With a step back, I would say that having such attitude is a rush to judgment and a lack of professionalism. Neither does it help improve a software, nor the project team or even the person making the blame. If a piece of code is badly written, then there is for sure an explanation to this. It doesn't mean by default, that the ones who did produce it, are a bunch of losers.

In general, when we take time to understand the reasons that led to such a state, we start getting comprehensive and able to change things. I remember running a code audit for a startup in Antwerp. The company was targeted by an external acquisition. I was involved, by one of the companies willing to make the deal, to lead a technical audit and check how healthy the solution was. I can say, right now, that if I had just limited the assessment to the code base, then the score would have been a 3/10. But wait, is the code base the only and main part to define how healthy a software solution is ?

In all, this startup, that was mainly building a solution written in Scala, Java along with a predictive AI module done in Python, was sold for more than 24 millions Euros.
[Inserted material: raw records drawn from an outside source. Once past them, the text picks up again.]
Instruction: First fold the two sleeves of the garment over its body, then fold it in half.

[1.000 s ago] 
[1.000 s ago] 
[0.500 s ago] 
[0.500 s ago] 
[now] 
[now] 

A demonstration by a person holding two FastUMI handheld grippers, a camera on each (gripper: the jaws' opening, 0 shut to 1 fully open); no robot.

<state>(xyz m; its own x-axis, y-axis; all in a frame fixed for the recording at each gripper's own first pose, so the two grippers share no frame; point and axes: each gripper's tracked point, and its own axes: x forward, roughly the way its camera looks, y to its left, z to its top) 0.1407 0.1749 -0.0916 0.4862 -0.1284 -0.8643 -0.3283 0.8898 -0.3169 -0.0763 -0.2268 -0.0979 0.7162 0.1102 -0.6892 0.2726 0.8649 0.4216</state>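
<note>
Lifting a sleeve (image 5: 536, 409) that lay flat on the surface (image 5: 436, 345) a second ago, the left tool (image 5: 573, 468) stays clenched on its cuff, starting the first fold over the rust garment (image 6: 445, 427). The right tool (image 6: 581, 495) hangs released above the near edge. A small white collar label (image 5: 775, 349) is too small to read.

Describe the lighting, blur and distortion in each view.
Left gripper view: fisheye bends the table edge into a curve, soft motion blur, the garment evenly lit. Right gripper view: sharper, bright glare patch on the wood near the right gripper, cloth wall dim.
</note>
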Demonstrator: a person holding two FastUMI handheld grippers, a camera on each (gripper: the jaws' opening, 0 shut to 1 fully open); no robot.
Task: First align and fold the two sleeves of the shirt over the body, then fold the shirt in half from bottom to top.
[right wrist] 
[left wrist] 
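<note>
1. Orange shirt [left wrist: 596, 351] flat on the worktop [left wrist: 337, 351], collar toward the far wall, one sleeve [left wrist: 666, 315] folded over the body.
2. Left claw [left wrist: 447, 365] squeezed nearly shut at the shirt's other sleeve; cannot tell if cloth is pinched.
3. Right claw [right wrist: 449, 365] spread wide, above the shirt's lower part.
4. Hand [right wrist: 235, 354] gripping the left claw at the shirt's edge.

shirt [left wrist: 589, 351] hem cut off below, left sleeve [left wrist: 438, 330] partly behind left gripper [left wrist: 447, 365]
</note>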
While running the audit, I felt an interest to understand surrounding context : how big the team was, the release notes, the staff turn-over, people seniority and market competition. All of these are key factors that might influence, at some point, the code base and the quality of a software.

Let me tell you about the story of Tom who just joined a new team. First day, he looked for the project's git repository, cloned it and there the game could start. He opened the project on Intellij, downloaded related dependencies, compiled everything with maven and surprise ! There was no surefire report. Obviously, he thought that there were no unit tests. He took a step back and spent some time going through the code. Then thought: "Maybe I did miss something...". He ended up finding 3 test classes in the "src/test/java" folder. He felt a little better about this, but once he opened the files, it was like falling from the seventh floor. All the tests were commented.

So, what would you do if you were Tom ? Let's start with the reactions that anyone must avoid:

  • Curse: What the heck ? Why are the tests commented out ? Are you kidding guys ?!! I quit...
  • Ignore: Do like you have seen nothing. Close the IDE and leave work at 4.
  • Indulgence: Well, they probably had a good reason of doing this, the project isn't that easy and the scrum master doesn't look that concerned about this. So let's just leave it like this.
  • Conspiracy: Hey Tony, did you comment the tests ?? You did well dude, it was blocking the build anyway !

It's easy to overreact, to behave without taking a step back. It's important to consider the consequences of our attitude and refrain the temptation to act in a way that might prevent other people willingness to make changes. An even more important aspect is to consider how we could start by ourselves to have a positive influence that would lead others by giving an example. If I were Tom, I would do the following:

  • Communicate — Talk with the team, Tony for instance, and understand the test goals.
  • Analyze — uncomment the tests, read the code and refactor until they pass.
  • Verify — Verify that any change made isn't altering the code base integrity.
  • Embed — Push my code through a pull request and involve a team-mate for a code review.
  • Retrofit — Merge the active tests in the common branch (i.e develop).
  • Normalize — Now that an example is made, and that the team has been involved, one can start to lead and normalize.

If you pay attention, you can notice the C.A.V.E.R.N acronym. It's a convenient way to illustrate how an unwise decision and attitude could be unproductive. Before judging someone else's code, it's important to understand the context, to discuss with stakeholders and get our hands on.

It might be convenient to start by giving an example and then try to normalize the approach rather than starting by blaming others. By willing to reconsider the way we act, it becomes natural to inspire others and delight them toward raising the bar and embracing craftsmanship.